Ini tidak merugikan pavilliun Heaven, tapi juga memberikan langkah terbaik untuk pavilliun Heaven.


"Jangan ha ..." Kata 'rap' tidak sempat di ucapkan oleh Anita, dia sudah mendengar Kevin menghentikan perkataannya.


"Baik! Tapi kemampuan tuan sudah sangat bagus, takutnya kamu tidak bisa menjadi gurumu, mengenai masalah ini, aku akan melaporkannya pada pemilik, aku menemukan waktu yang tepat dan secara khusus meminta para tetua untuk memimpin penerimaan."


"Kamu mengatakan kamu dapat menerimaku, apa perkataanmu bisa di pegang?" Lexie masih sedikit tidak tenang.


Kevin malah mengeluarkan sebuah plakat bertekstur logam hitam dan melemparkannya ke arah Lexie, "Perkataanmu dapat dipegang."

__ADS_1


Lexie mengangguk, hatinya juga agak segan dengan irang yang ada di depannya ini, bisa membuat keputusan seperti itu, sepertinya posisinya di pavilliun Heaven tidak rendah.


Dengan memiliki perekrutan pavilliun Heaven, sama dengan Lexie akhirnya mencari sebuah pendukung, bahkan bagi mereka yang ingin merekrut Lexie akan berpikir ulang.


Sebuah pertandingan pada akhirnya kekalahan berada di pavilliun Heaven, tapi pada akhirnya juga memenangkan harga dirinya.
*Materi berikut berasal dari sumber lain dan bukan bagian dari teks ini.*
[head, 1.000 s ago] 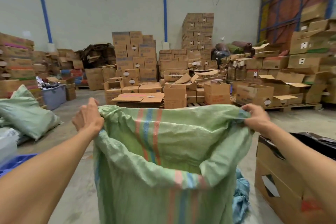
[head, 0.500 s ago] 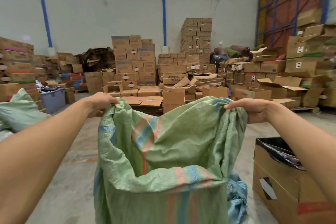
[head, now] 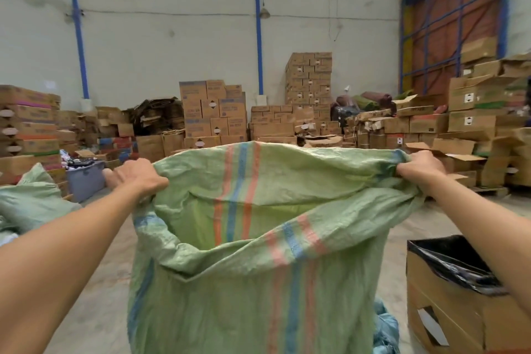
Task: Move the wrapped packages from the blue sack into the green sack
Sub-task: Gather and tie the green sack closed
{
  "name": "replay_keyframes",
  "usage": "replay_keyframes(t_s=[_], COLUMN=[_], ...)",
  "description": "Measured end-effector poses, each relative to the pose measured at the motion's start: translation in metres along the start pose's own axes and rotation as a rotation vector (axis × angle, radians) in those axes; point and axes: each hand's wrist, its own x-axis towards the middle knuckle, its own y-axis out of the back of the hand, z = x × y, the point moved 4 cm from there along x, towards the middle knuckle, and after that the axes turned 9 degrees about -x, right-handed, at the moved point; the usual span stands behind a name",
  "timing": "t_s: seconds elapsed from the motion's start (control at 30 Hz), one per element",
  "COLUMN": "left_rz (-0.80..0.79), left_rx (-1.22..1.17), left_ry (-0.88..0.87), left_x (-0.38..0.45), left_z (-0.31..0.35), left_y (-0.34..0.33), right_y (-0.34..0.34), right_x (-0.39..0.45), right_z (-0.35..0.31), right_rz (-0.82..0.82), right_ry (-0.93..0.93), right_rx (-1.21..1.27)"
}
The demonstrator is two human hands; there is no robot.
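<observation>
Green sack (head: pixel 258 282): woven, with orange and blue stripes, standing upright at centre, mouth pulled wide open; far rim raised higher than near rim, which sags in a fold.
Sack contents: only bare green lining seen through the mouth; bottom hidden, so cannot tell whether any package lies inside.
Blue sack (head: pixel 386 327): crumpled on the floor just behind the green sack's lower right side, mostly hidden; nothing of its contents visible.
Cardboard box (head: pixel 448 313): at lower right, open top lined with a black plastic bag (head: pixel 451 264); inside too dark to read.
Grey bin (head: pixel 86 178): at left beyond the hand, heaped with dark mixed items, too small to tell apart.
Second green sack (head: pixel 31 201): lying filled and bulging at far left.
Left hand (head: pixel 135 177): arm stretched forward, back of hand up, fingers (head: pixel 156 182) curled over and clamped on the sack's left rim corner.
Right hand (head: pixel 419 167): arm stretched forward from lower right, fingers (head: pixel 405 170) closed tight round a bunched right rim corner.
Hands relative to each other: well apart, at about the same height, rim cloth taut between them.
Background: stacked cartons (head: pixel 309 80) along the far wall.
</observation>
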Motion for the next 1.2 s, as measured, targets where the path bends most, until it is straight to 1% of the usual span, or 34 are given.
replay_keyframes(t_s=[0.03, 0.07, 0.1, 0.13, 0.17, 0.2, 0.23, 0.27, 0.3, 0.33, 0.37, 0.4, 0.43, 0.47, 0.5, 0.53, 0.57, 0.6, 0.67, 0.73, 0.77, 0.8, 0.83, 0.9, 0.93, 0.97, 1.0, 1.07, 1.13, 1.17, 1.2], left_rz=[-0.055, -0.135, -0.214, -0.301, -0.381, -0.443, -0.491, -0.490, -0.425, -0.297, -0.112, 0.055, 0.190, 0.277, 0.329, 0.344, 0.327, 0.261, -0.009, -0.333, -0.452, -0.528, -0.550, -0.457, -0.403, -0.346, -0.256, -0.041, 0.096, 0.115, 0.086], left_rx=[-0.030, -0.106, -0.238, -0.409, -0.587, -0.715, -0.751, -0.722, -0.623, -0.478, -0.334, -0.239, -0.183, -0.128, -0.074, -0.029, -0.007, -0.029, -0.191, -0.555, -0.678, -0.750, -0.775, -0.829, -0.876, -0.910, -0.887, -0.778, -0.767, -0.768, -0.787], left_ry=[-0.004, -0.005, -0.010, -0.005, 0.021, 0.046, 0.046, 0.008, -0.058, -0.133, -0.182, -0.212, -0.235, -0.261, -0.259, -0.224, -0.177, -0.139, -0.047, 0.047, 0.090, 0.098, 0.070, -0.039, -0.111, -0.169, -0.232, -0.342, -0.403, -0.433, -0.461], left_x=[0.003, 0.007, 0.009, 0.014, 0.016, 0.017, 0.016, 0.018, 0.021, 0.020, 0.021, 0.018, 0.013, 0.015, 0.014, 0.014, 0.012, 0.014, 0.012, 0.006, 0.000, -0.003, -0.005, 0.000, 0.004, 0.008, 0.007, -0.006, -0.020, -0.026, -0.033], left_z=[0.000, 0.001, 0.005, 0.007, 0.012, 0.014, 0.016, 0.018, 0.019, 0.022, 0.021, 0.020, 0.017, 0.012, 0.006, 0.001, -0.003, -0.005, 0.000, 0.014, 0.024, 0.034, 0.046, 0.068, 0.079, 0.088, 0.098, 0.120, 0.147, 0.162, 0.176], left_y=[-0.002, -0.005, -0.006, -0.007, -0.005, -0.003, -0.005, -0.005, -0.002, 0.000, 0.003, 0.006, 0.010, 0.008, 0.008, 0.009, 0.013, 0.015, 0.017, 0.019, 0.023, 0.027, 0.035, 0.050, 0.054, 0.059, 0.067, 0.084, 0.100, 0.107, 0.111], right_y=[0.000, 0.003, 0.006, 0.009, 0.012, 0.012, 0.011, 0.009, 0.009, 0.009, 0.011, 0.014, 0.018, 0.023, 0.028, 0.031, 0.033, 0.032, 0.028, 0.023, 0.022, 0.021, 0.021, 0.022, 0.023, 0.025, 0.026, 0.031, 0.036, 0.037, 0.035], right_x=[-0.001, -0.002, 0.000, 0.001, 0.000, -0.001, -0.006, -0.011, -0.014, -0.015, -0.016, -0.015, -0.014, -0.014, -0.015, -0.015, -0.015, -0.011, -0.007, -0.002, -0.001, -0.002, -0.007, -0.023, -0.026, -0.029, -0.028, -0.034, -0.047, -0.055, -0.059], right_z=[-0.003, -0.008, -0.012, -0.016, -0.019, -0.022, -0.026, -0.030, -0.033, -0.034, -0.036, -0.035, -0.033, -0.027, -0.021, -0.013, -0.006, -0.003, -0.007, -0.021, -0.031, -0.041, -0.049, -0.063, -0.071, -0.080, -0.091, -0.117, -0.145, -0.158, -0.172], right_rz=[-0.149, -0.250, -0.302, -0.344, -0.407, -0.491, -0.584, -0.655, -0.640, -0.539, -0.372, -0.155, 0.052, 0.224, 0.362, 0.460, 0.503, 0.487, 0.338, 0.129, 0.026, -0.062, -0.148, -0.335, -0.378, -0.399, -0.396, -0.393, -0.393, -0.401, -0.437], right_ry=[-0.042, -0.066, -0.062, -0.036, 0.016, 0.092, 0.156, 0.202, 0.262, 0.351, 0.424, 0.461, 0.453, 0.407, 0.347, 0.289, 0.230, 0.181, 0.139, 0.157, 0.162, 0.161, 0.129, 0.009, -0.026, -0.034, -0.027, 0.022, 0.085, 0.117, 0.149], right_rx=[0.103, 0.188, 0.237, 0.251, 0.268, 0.308, 0.379, 0.457, 0.484, 0.405, 0.246, 0.077, -0.045, -0.073, -0.053, -0.035, -0.037, -0.063, -0.114, -0.073, -0.008, 0.053, 0.126, 0.371, 0.493, 0.615, 0.731, 0.916, 0.965, 0.959, 0.953])
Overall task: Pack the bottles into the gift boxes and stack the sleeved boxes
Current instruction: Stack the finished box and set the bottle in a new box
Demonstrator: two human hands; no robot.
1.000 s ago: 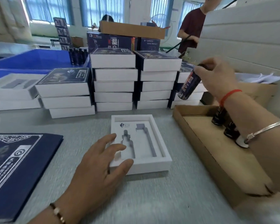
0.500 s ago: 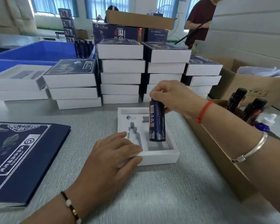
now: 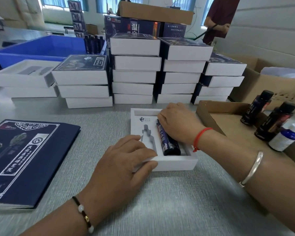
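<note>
Bottle (image 3: 169,142) flat in white gift box (image 3: 174,163), right hand (image 3: 177,123) gripping its top, left hand (image 3: 126,159) spread on box corner.

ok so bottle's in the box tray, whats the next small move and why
Probably lift the right hand off and fetch the small white dropper bottle: the dark bottle already lies in its slot in the tray, the neighbouring slot is empty, and the left hand steadies the tray.
</note>
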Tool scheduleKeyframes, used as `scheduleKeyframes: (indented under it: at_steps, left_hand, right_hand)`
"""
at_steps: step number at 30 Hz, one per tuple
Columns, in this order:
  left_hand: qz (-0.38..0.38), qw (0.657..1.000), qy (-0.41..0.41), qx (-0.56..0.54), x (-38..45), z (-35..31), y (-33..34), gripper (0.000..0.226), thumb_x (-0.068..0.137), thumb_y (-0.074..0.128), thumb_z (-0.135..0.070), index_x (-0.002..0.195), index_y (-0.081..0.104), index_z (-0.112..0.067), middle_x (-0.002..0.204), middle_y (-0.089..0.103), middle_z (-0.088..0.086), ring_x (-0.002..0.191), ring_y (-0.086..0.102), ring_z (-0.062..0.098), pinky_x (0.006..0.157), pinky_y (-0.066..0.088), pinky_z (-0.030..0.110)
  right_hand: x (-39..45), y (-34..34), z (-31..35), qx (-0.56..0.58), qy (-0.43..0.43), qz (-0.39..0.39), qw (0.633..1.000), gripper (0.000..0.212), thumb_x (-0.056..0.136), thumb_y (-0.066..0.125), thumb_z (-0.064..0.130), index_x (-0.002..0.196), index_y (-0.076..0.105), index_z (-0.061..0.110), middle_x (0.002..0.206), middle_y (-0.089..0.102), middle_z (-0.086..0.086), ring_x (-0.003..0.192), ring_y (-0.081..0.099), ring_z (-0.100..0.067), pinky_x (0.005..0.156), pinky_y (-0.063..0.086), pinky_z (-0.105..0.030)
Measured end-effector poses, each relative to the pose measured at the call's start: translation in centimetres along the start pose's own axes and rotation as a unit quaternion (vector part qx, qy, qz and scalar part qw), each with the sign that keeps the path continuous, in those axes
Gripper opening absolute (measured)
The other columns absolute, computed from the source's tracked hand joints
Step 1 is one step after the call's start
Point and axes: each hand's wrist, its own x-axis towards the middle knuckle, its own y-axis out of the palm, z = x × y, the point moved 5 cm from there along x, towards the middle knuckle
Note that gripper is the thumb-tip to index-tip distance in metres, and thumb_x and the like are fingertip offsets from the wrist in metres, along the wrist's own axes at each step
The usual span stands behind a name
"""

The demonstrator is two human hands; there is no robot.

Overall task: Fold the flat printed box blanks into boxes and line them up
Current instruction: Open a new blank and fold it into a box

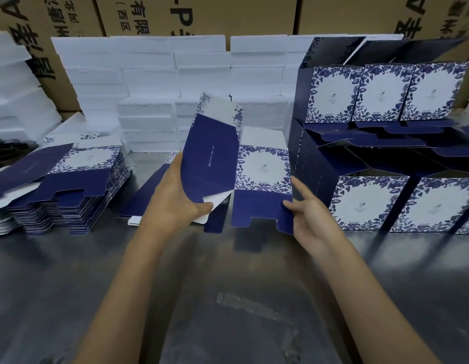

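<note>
A grey metal table point(70, 271) carries everything. At the back stand white foam blocks point(149, 82), and on the right the folded boxes point(372, 203) are lined up in two levels. On the left lies a stack of flat blanks point(70, 185). In the middle, one blank point(228, 169) is held half opened above the table: the left hand point(173, 198) grips its dark blue panel, and the right hand point(312, 216) pinches its lower right flap.
</note>
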Motion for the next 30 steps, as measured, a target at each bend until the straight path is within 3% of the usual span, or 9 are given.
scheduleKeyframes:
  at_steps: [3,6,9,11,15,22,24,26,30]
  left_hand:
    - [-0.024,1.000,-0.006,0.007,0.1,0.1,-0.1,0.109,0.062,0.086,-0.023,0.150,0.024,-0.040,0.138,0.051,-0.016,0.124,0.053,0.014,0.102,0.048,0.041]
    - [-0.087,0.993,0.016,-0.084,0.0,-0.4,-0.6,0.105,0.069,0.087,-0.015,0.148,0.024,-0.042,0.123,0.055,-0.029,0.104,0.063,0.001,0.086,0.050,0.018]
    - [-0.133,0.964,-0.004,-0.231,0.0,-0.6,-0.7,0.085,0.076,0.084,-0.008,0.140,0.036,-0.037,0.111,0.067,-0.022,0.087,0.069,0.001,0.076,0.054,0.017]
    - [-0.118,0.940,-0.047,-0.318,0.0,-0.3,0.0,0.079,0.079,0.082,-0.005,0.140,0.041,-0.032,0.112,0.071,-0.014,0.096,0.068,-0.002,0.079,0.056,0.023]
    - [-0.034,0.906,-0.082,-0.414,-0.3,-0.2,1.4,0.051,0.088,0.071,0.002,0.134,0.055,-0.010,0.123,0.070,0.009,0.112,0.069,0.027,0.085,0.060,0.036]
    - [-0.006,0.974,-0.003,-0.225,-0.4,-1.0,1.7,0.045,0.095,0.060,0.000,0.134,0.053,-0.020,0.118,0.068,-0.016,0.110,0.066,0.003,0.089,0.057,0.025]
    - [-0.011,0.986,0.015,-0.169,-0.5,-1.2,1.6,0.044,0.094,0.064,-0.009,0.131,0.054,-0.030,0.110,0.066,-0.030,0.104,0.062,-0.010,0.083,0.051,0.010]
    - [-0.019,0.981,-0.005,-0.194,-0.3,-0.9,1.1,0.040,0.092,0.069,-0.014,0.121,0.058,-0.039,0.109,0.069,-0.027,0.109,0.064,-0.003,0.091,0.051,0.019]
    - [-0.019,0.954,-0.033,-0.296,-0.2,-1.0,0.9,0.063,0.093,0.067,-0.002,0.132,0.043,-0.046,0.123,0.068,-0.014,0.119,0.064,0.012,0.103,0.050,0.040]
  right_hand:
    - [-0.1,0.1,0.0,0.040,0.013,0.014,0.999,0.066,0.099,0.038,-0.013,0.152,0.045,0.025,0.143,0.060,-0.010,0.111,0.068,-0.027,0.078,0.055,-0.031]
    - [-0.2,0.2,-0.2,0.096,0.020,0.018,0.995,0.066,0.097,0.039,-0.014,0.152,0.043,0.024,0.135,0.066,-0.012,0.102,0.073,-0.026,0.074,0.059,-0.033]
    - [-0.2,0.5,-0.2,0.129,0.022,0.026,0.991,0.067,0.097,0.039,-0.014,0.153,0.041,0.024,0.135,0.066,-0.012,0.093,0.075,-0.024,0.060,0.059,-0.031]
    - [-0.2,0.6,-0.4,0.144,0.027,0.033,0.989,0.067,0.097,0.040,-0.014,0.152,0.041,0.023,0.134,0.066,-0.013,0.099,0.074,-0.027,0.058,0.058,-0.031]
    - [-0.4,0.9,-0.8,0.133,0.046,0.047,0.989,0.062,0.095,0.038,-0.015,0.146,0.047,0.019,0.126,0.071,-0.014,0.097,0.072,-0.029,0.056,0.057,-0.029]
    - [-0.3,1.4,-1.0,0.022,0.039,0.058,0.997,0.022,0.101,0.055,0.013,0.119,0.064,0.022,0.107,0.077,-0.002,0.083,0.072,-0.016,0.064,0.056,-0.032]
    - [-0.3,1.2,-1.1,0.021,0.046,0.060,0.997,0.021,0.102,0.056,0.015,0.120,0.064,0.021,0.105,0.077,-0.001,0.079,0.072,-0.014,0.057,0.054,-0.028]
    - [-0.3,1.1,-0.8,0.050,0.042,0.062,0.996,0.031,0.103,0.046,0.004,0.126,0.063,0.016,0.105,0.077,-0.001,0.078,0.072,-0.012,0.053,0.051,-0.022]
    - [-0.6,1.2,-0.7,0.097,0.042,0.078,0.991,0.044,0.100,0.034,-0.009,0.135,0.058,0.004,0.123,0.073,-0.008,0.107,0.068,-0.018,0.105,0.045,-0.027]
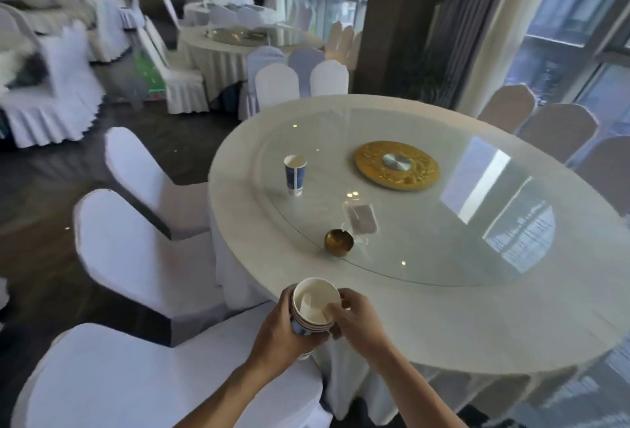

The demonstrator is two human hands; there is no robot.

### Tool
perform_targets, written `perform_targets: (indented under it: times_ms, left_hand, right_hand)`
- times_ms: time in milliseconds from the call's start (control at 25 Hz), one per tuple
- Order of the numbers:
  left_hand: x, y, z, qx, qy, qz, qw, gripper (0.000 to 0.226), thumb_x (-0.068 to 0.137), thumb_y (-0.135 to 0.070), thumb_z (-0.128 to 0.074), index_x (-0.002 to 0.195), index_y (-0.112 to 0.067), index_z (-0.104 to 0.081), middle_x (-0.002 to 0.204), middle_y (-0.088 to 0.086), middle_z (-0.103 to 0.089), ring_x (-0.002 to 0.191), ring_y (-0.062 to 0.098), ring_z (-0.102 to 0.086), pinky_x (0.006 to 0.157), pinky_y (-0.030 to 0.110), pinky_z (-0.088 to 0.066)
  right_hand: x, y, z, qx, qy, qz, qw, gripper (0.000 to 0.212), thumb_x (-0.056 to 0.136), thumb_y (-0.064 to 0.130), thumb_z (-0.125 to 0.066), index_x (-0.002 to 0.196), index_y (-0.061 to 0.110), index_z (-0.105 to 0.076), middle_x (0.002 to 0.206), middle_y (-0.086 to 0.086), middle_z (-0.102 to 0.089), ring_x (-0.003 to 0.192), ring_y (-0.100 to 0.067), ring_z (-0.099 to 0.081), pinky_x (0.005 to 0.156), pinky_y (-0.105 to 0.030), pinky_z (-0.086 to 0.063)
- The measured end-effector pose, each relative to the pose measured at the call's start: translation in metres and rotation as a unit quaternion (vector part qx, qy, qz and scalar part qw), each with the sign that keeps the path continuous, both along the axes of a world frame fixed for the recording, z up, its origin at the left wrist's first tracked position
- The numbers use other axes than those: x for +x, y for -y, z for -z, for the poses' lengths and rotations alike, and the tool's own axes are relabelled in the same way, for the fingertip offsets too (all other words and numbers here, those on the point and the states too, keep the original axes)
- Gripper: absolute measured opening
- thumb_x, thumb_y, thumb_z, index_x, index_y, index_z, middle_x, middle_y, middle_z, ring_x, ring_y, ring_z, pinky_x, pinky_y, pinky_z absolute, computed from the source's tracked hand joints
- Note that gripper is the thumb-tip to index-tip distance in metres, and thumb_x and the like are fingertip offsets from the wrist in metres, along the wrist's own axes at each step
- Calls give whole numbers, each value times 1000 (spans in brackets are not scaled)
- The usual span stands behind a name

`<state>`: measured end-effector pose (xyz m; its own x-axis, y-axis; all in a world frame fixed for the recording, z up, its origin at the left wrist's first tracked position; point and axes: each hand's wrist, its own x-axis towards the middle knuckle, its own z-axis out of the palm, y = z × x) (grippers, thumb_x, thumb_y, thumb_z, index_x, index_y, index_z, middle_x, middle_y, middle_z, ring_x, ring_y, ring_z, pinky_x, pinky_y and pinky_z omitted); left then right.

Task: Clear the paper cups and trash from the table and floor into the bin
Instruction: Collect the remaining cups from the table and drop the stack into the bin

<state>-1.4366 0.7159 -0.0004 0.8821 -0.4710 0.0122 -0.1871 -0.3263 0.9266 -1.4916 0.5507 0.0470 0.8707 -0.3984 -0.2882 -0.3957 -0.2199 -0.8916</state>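
Near the front edge of the round bench (511, 318), both hands are busy with a stack of paper cups (315, 308). The left hand (281, 322) has its fingers (288, 301) wrapped around the side of the stack, grasping it. The right hand (358, 317) is at the rim on the right side, its fingers (335, 306) curled over the lip and pinching it. Something pale, likely crumpled paper, sits inside the top cup.

One more cup (295, 173) stands upright on the glass turntable (443, 240), toward the far left and well apart from the hands. A brass ashtray (338, 242) and a clear sign holder (362, 218) sit nearer, between the hands and the middle of the turntable. No bin is in view, and no trash can be made out on the visible floor (41, 223).

The main risk is the reach for the far cup. It is light and tall, so a glancing touch could tip it and spill whatever is left inside onto the glass. An arm crossing low could also clip the sign holder or the ashtray. Leaning on the turntable may make it spin and carry the cup away. The stack looks loosely nested, so freeing one hand could let it lean or slip, dropping the paper inside. The covered chairs (143, 257) crowd the left side and could catch a foot.
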Motion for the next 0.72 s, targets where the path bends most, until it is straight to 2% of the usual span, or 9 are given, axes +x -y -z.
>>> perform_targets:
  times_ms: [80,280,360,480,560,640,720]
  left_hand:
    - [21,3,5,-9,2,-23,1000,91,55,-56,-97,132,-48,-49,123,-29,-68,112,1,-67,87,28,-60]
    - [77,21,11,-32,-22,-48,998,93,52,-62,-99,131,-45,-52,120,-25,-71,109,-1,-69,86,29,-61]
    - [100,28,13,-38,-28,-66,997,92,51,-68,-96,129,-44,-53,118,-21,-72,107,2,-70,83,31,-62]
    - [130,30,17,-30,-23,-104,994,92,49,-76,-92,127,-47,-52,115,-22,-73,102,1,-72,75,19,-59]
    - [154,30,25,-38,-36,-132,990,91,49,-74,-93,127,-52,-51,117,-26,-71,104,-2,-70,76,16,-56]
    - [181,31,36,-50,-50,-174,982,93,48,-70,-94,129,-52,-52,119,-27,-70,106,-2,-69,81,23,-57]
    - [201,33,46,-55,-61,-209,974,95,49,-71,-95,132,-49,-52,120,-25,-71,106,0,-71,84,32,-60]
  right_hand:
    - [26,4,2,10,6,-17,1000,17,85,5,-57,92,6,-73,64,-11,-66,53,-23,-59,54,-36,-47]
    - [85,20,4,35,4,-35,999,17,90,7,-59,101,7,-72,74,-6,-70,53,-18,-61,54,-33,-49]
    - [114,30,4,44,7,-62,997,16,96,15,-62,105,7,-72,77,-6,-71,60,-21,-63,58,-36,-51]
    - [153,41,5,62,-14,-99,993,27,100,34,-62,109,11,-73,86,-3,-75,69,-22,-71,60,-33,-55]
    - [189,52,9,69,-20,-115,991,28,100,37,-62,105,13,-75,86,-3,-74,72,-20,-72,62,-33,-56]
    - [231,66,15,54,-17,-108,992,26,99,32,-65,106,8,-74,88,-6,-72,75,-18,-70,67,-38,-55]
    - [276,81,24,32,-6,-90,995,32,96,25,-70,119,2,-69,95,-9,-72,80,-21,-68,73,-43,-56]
Satu-satunya yang membuat orang pusing adalah para petaruh yang bertaruh di rumah judi, sebagian orang menyesal karena mereka kehilangan uang ketika mereka kembali.


Kevin membawa Anita untuk pergi terlebih dulu, ketika tokoh utama pergi, para kerumunan secara bertahap bubar.


Lexie awalnya ingin mengikuti kereta kuda William untuk kembali ke kota, tapi Dexter malah mengundangnya, mengatakan bahwa itu adalah pertemuan kecil, berhadaoan dengan Dexter, William tidak berani memiliki terlalu banyak pendapat, jadi dia mengambil inisiatif untuk pergi.


Di sana dengan cepat hanya ada beberapa orang yang tersisa.


Dexter membubarkan kerumunan orang, kemudian batu menghampiri ke sisi Lexie, mengambil kawat yang tersisa di tanah, "Aku tidak menyangka nona Lexie bisa membuat senjata, benar-benar membuat orang terkesan."


Dexter ternyata benar mengenalinya.


"Membuat tuan Dexter melihat lelucon." Karena Dexter mengenalinya Lexie tidak lagi menutup-nutupinya.


"Apa raja Victor ... Berlaku baik padamu?" Dexter masih memperhatikan kawat, tidak mendongak, tapi tiba-tiba tanpa alasan mengajukan pertanyaan seperti itu yang sama sekali tidak relevan dengan kondisi di depannya.


"Hmm ..." Lexie merasa pertanyaan ini tidak bisa di tanyakan dengan hubungan mereka saat ini, di antara mereka, bahkan tidak bisa di bilang teman, bukankah begitu?


Dexter tiba-tiba tersenyum, meletakkan kawat dan mendongak, "Aku yang lancang, aku merasa seorang gadis seperti Lexie, seharusnya tidak hanya merupakan pelayan yang menghangatkan ranjang."


Kali ini, ketika Dexter menyebutnya sudah mengubah panggilan nona Lexie menjadi Lexie saja, panggilan ini berubah, sudah menunjukkan sikap Dexter.

__ADS_1


"Ada beberapa hal, bukanlah seharusnya atau tidak seharusnya kenyataannya memang seperti itu, tidak ada artinya membicarakan hal ini." Sama sekali tidak terdengar kesepian di suara Lexie, dia tidak akan pernah dengan mudah membuatkan orang lain melihat rasa kesepiannya.